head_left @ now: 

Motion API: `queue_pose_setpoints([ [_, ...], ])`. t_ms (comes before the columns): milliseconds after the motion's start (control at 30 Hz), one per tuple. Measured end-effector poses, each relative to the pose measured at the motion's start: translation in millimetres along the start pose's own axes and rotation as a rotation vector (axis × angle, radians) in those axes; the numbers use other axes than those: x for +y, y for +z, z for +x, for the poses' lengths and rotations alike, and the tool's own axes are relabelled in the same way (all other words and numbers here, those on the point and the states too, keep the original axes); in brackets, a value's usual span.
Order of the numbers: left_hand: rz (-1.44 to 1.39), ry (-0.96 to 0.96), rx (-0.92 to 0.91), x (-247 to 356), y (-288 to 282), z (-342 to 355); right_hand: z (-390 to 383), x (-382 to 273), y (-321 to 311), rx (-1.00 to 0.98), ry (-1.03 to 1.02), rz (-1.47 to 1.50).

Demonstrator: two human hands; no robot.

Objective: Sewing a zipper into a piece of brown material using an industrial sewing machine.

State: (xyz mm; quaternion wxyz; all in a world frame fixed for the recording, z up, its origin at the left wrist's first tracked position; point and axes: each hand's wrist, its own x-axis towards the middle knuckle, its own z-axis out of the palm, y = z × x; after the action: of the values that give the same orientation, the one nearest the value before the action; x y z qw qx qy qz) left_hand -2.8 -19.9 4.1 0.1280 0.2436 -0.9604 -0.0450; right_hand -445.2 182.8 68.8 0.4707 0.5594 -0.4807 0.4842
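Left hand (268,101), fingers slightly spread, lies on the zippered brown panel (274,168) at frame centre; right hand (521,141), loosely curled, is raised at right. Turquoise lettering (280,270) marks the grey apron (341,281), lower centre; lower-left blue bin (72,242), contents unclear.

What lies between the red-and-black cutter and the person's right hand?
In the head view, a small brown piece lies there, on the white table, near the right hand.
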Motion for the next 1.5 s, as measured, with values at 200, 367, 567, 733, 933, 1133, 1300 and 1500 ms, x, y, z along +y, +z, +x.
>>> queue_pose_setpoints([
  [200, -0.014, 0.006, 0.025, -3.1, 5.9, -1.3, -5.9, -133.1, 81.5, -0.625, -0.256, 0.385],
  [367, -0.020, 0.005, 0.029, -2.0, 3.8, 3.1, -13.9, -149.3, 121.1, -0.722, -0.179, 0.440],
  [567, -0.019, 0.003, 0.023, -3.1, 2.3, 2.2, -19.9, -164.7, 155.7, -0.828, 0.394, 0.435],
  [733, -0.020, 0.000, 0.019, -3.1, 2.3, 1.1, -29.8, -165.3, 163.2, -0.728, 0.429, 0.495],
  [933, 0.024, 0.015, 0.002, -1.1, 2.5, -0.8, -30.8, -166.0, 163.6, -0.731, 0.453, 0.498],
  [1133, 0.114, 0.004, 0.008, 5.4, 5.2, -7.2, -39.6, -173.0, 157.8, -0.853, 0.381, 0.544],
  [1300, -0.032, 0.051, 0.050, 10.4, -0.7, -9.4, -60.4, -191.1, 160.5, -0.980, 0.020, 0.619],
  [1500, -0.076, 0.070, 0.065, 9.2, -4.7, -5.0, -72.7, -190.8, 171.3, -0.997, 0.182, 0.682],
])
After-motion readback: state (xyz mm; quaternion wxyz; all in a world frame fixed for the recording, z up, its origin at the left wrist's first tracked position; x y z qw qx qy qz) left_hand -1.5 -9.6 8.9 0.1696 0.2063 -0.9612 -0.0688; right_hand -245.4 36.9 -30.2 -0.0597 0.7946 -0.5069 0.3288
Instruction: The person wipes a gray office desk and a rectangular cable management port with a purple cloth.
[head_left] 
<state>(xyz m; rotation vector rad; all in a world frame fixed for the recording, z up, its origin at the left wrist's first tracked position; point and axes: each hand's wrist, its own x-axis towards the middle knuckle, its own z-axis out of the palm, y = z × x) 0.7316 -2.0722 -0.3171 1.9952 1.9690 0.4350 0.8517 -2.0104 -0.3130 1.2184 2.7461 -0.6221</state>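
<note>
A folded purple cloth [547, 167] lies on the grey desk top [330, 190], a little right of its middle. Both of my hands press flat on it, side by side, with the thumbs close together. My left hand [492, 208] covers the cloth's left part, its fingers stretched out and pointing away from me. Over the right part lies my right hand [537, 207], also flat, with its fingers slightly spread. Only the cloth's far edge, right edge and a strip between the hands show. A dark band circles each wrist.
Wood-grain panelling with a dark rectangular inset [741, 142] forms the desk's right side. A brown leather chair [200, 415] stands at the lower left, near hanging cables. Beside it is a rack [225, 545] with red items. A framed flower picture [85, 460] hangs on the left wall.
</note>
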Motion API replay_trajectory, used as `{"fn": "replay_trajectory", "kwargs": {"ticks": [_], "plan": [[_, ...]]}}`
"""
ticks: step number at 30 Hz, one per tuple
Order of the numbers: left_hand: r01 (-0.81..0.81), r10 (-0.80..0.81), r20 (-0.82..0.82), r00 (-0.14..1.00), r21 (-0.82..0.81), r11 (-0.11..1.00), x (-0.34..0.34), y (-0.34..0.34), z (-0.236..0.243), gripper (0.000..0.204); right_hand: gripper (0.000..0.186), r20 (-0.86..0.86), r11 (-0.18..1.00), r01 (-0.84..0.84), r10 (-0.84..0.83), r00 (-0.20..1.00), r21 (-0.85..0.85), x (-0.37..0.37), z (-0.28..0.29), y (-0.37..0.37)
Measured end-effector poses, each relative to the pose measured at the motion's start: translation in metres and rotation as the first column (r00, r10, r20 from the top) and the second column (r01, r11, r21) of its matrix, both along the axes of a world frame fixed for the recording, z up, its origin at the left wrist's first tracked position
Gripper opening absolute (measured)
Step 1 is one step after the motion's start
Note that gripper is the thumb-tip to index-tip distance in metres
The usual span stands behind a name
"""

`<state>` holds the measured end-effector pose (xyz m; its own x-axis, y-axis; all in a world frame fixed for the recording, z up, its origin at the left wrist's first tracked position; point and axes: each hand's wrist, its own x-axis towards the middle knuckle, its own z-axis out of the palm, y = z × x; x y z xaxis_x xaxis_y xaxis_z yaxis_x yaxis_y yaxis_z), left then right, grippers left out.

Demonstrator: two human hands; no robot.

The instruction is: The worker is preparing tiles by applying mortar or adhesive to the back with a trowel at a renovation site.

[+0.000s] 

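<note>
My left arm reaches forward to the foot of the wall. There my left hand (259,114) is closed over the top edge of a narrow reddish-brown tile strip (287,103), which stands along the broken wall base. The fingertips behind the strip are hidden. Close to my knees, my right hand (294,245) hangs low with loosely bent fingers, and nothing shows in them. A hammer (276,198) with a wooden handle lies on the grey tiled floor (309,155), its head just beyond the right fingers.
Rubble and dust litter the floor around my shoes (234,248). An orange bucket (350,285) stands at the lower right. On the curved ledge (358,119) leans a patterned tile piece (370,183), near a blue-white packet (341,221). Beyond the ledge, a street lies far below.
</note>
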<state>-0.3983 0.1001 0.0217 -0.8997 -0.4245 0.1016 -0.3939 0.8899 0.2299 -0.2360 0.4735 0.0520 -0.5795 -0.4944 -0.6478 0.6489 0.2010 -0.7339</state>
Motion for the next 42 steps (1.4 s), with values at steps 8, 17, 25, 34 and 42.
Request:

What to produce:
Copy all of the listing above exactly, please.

Worked solution:
head_left @ now: 

Motion API: `queue_pose_setpoints([ [_, ...], ])`. t_ms (comes before the columns): milliseconds after the motion's start (control at 30 Hz), one per tuple. Measured end-effector poses, each relative to the pose measured at the motion's start: translation in millimetres along the start pose's own axes and rotation as a rotation vector (axis × angle, radians) in those axes; the numbers use other axes than those: x for +y, y for +z, z for +x, for the poses' lengths and rotations alike, and the tool's own axes are relabelled in the same way (all other words and numbers here, those on the point and the states too, keep the original axes); in brackets, a value's usual span.
Order of the numbers: left_hand: rz (-1.44 to 1.39), ry (-0.96 to 0.96), rx (-0.92 to 0.91), x (-247 to 356), y (-288 to 282), z (-342 to 355); right_hand: z (-390 to 383), x (-382 to 273), y (-321 to 311), rx (-1.00 to 0.98), ry (-1.03 to 1.02), rz (-1.47 to 1.50).

Demonstrator: two human hands; no robot.

Objective: Sewing a zipper into a piece of brown material using an industrial sewing machine.

State: (xyz mm; quaternion wxyz; all in a world frame fixed for the recording, z up, its origin at the left wrist's first tracked position; point and axes: each hand's wrist, its own x-axis towards the middle knuckle, its own z-axis out of the palm, y = z × x; after the action: of the values that give the same orientation, the one nearest the value before the action; x y z qw qx qy qz) left_hand -2.8 -19.9 4.1 0.1280 0.2436 -0.9604 -0.0450; right_hand -445.2 182.8 68.8 0.4707 0.5594 -0.4807 0.4842
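Left hand (268,101), fingers slightly spread, lies on the zippered brown panel (274,168) at frame centre; right hand (521,141), loosely curled, is raised at right. Turquoise lettering (280,270) marks the grey apron (341,281), lower centre; lower-left blue bin (72,242), contents unclear.

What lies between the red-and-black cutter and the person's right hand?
In the head view, a small brown piece lies there, on the white table, near the right hand.
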Motion for the next 1.5 s, as measured, with values at 200, 367, 567, 733, 933, 1133, 1300 and 1500 ms, x, y, z along +y, +z, +x.
>>> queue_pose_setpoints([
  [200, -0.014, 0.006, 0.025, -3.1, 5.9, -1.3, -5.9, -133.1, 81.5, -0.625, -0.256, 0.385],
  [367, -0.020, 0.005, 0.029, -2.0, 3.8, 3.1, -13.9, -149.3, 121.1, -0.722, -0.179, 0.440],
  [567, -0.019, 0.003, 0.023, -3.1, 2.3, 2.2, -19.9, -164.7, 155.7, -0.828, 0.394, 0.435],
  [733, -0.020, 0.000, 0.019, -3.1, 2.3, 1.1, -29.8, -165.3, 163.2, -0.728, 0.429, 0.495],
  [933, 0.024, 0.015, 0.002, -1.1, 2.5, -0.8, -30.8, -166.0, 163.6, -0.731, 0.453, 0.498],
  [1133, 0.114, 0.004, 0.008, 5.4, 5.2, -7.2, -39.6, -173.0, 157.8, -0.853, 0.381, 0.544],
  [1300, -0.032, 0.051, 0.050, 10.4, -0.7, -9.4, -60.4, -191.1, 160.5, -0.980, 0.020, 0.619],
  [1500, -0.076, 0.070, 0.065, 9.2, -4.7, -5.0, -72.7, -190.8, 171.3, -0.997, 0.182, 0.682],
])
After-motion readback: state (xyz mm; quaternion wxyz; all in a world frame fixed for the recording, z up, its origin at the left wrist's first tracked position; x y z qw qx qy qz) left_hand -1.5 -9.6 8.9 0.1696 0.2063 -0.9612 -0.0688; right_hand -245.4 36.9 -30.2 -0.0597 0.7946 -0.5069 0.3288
Instruction: The person wipes a gray office desk and a rectangular cable management port with a purple cloth.
[head_left] 
<state>(xyz m; rotation vector rad; all in a world frame fixed for the recording, z up, its origin at the left wrist's first tracked position; point and axes: each hand's wrist, its own x-axis towards the middle knuckle, its own z-axis out of the palm, y = z × x) 0.7316 -2.0722 -0.3171 1.9952 1.9690 0.4350 0.8517 -2.0104 -0.3130 1.2184 2.7461 -0.6221</state>
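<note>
A folded purple cloth [547, 167] lies on the grey desk top [330, 190], a little right of its middle. Both of my hands press flat on it, side by side, with the thumbs close together. My left hand [492, 208] covers the cloth's left part, its fingers stretched out and pointing away from me. Over the right part lies my right hand [537, 207], also flat, with its fingers slightly spread. Only the cloth's far edge, right edge and a strip between the hands show. A dark band circles each wrist.
Wood-grain panelling with a dark rectangular inset [741, 142] forms the desk's right side. A brown leather chair [200, 415] stands at the lower left, near hanging cables. Beside it is a rack [225, 545] with red items. A framed flower picture [85, 460] hangs on the left wall.
</note>
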Motion API replay_trajectory, used as `{"fn": "replay_trajectory", "kwargs": {"ticks": [_], "plan": [[_, ...]]}}`
"""
ticks: step number at 30 Hz, one per tuple
Order of the numbers: left_hand: r01 (-0.81..0.81), r10 (-0.80..0.81), r20 (-0.82..0.82), r00 (-0.14..1.00), r21 (-0.82..0.81), r11 (-0.11..1.00), x (-0.34..0.34), y (-0.34..0.34), z (-0.236..0.243), gripper (0.000..0.204); right_hand: gripper (0.000..0.186), r20 (-0.86..0.86), r11 (-0.18..1.00), r01 (-0.84..0.84), r10 (-0.84..0.83), r00 (-0.20..1.00), r21 (-0.85..0.85), x (-0.37..0.37), z (-0.28..0.29), y (-0.37..0.37)
Measured end-effector poses, each relative to the pose measured at the motion's start: translation in metres and rotation as the first column (r00, r10, r20 from the top) and the second column (r01, r11, r21) of its matrix, both along the axes of a world frame fixed for the recording, z up, its origin at the left wrist's first tracked position
Gripper opening absolute (measured)
Step 1 is one step after the motion's start
Note that gripper is the thumb-tip to index-tip distance in metres
The usual span stands behind a name
"""

`<state>` holds the measured end-effector pose (xyz m; its own x-axis, y-axis; all in a world frame fixed for the recording, z up, its origin at the left wrist's first tracked position; point and axes: each hand's wrist, its own x-axis towards the middle knuckle, its own z-axis out of the palm, y = z × x; x y z xaxis_x xaxis_y xaxis_z yaxis_x yaxis_y yaxis_z), left then right, grippers left out.

Demonstrator: two human hands; no robot.

The instruction is: The worker is preparing tiles by applying mortar or adhesive to the back with a trowel at a renovation site.

[+0.000s] 

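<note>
My left arm reaches forward to the foot of the wall. There my left hand (259,114) is closed over the top edge of a narrow reddish-brown tile strip (287,103), which stands along the broken wall base. The fingertips behind the strip are hidden. Close to my knees, my right hand (294,245) hangs low with loosely bent fingers, and nothing shows in them. A hammer (276,198) with a wooden handle lies on the grey tiled floor (309,155), its head just beyond the right fingers.
Rubble and dust litter the floor around my shoes (234,248). An orange bucket (350,285) stands at the lower right. On the curved ledge (358,119) leans a patterned tile piece (370,183), near a blue-white packet (341,221). Beyond the ledge, a street lies far below.
</note>
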<state>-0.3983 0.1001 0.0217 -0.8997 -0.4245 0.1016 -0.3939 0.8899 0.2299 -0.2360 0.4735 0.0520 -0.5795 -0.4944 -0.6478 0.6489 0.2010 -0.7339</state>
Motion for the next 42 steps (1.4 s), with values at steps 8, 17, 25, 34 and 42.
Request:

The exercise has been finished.